What to work on — Can you retype only the lines from the one with "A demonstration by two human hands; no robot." through the final line of the material, exactly as given?

Supplied data —
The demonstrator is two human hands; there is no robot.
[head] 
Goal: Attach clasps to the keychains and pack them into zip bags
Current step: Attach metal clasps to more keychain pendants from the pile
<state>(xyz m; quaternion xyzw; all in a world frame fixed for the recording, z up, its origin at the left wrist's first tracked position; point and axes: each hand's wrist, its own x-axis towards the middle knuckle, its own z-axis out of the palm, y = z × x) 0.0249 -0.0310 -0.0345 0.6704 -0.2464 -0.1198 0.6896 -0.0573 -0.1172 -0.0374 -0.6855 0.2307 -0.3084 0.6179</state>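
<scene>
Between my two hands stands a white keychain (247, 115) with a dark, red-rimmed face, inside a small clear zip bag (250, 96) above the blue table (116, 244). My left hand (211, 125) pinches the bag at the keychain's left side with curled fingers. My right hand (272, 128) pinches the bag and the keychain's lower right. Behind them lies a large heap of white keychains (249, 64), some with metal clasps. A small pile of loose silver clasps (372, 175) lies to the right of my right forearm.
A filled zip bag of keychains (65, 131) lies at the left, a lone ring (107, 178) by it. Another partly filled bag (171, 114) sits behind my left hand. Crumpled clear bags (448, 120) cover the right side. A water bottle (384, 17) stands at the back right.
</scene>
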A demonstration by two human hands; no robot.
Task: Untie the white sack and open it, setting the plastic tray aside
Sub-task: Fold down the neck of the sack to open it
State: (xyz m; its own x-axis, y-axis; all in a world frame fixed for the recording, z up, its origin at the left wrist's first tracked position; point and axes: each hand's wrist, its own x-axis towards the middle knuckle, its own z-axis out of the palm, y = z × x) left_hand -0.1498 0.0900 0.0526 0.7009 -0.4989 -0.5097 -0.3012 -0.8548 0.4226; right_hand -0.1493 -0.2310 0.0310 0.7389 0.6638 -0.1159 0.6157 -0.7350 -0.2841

Output —
A demonstration by two human hands; no robot.
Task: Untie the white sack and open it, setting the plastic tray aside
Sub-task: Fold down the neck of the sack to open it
State: (xyz m; its own x-axis, y-axis; all in a world frame fixed for the recording, z up, its origin at the left wrist's first tracked position; point and axes: each hand's wrist, its own x-axis towards the middle knuckle, its own z-axis out of the palm, y = z × x) left_hand -0.1498 0.0900 0.0526 0.7009 -0.4989 -0.5097 -0.3012 -0.8548 0.4226; right_hand -0.1493 -0.2310 0.0310 0.7389 0.6638 -0.1159 0.6157 -0.7350 -0.2841

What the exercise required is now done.